▸ **Task item**
Which lines below contain the word "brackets"? Copy each one.

▸ **Given records**
*****

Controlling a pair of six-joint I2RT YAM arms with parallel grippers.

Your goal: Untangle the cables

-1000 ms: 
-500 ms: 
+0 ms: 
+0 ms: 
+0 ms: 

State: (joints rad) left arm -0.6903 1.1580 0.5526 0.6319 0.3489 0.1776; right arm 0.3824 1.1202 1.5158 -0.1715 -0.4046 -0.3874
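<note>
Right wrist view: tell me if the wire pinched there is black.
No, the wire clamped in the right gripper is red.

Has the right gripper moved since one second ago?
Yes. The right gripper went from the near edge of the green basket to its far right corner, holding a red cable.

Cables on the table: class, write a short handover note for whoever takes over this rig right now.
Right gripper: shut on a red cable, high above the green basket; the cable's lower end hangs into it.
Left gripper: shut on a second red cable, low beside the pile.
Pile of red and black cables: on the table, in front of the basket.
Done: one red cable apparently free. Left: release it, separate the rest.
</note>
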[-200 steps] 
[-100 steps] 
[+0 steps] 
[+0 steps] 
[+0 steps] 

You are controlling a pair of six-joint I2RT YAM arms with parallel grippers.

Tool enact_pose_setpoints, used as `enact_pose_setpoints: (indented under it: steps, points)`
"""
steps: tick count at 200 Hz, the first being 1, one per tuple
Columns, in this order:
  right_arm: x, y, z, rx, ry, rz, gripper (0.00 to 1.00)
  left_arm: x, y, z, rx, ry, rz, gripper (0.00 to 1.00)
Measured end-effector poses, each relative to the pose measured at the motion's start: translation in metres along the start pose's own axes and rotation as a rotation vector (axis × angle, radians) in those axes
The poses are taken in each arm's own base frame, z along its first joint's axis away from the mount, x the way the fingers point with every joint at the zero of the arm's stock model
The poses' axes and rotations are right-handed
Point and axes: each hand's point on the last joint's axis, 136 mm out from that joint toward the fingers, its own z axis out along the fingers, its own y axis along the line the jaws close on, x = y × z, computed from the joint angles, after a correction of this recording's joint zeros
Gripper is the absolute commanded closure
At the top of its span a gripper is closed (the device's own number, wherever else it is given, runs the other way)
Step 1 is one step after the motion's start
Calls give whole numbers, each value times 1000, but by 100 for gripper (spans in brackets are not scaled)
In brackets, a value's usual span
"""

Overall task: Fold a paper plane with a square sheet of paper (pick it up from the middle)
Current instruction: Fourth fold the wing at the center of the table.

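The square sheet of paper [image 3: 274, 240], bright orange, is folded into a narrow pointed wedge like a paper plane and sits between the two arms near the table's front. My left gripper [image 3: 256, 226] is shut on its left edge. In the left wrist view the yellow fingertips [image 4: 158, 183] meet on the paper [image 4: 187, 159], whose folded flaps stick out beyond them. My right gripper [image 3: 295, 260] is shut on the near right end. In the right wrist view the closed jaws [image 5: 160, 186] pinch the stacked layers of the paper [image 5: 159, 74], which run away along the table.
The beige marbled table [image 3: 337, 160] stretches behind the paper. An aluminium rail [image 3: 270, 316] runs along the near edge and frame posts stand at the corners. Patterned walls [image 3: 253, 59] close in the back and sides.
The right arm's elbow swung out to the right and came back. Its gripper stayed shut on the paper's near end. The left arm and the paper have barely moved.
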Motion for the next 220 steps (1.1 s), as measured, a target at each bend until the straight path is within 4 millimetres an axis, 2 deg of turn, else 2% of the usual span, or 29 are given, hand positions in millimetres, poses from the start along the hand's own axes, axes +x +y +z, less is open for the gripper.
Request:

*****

▸ **Solution below**
Calls give whole numbers, each value times 1000, but by 100 for gripper (spans in brackets are not scaled)
In brackets, a value's usual span

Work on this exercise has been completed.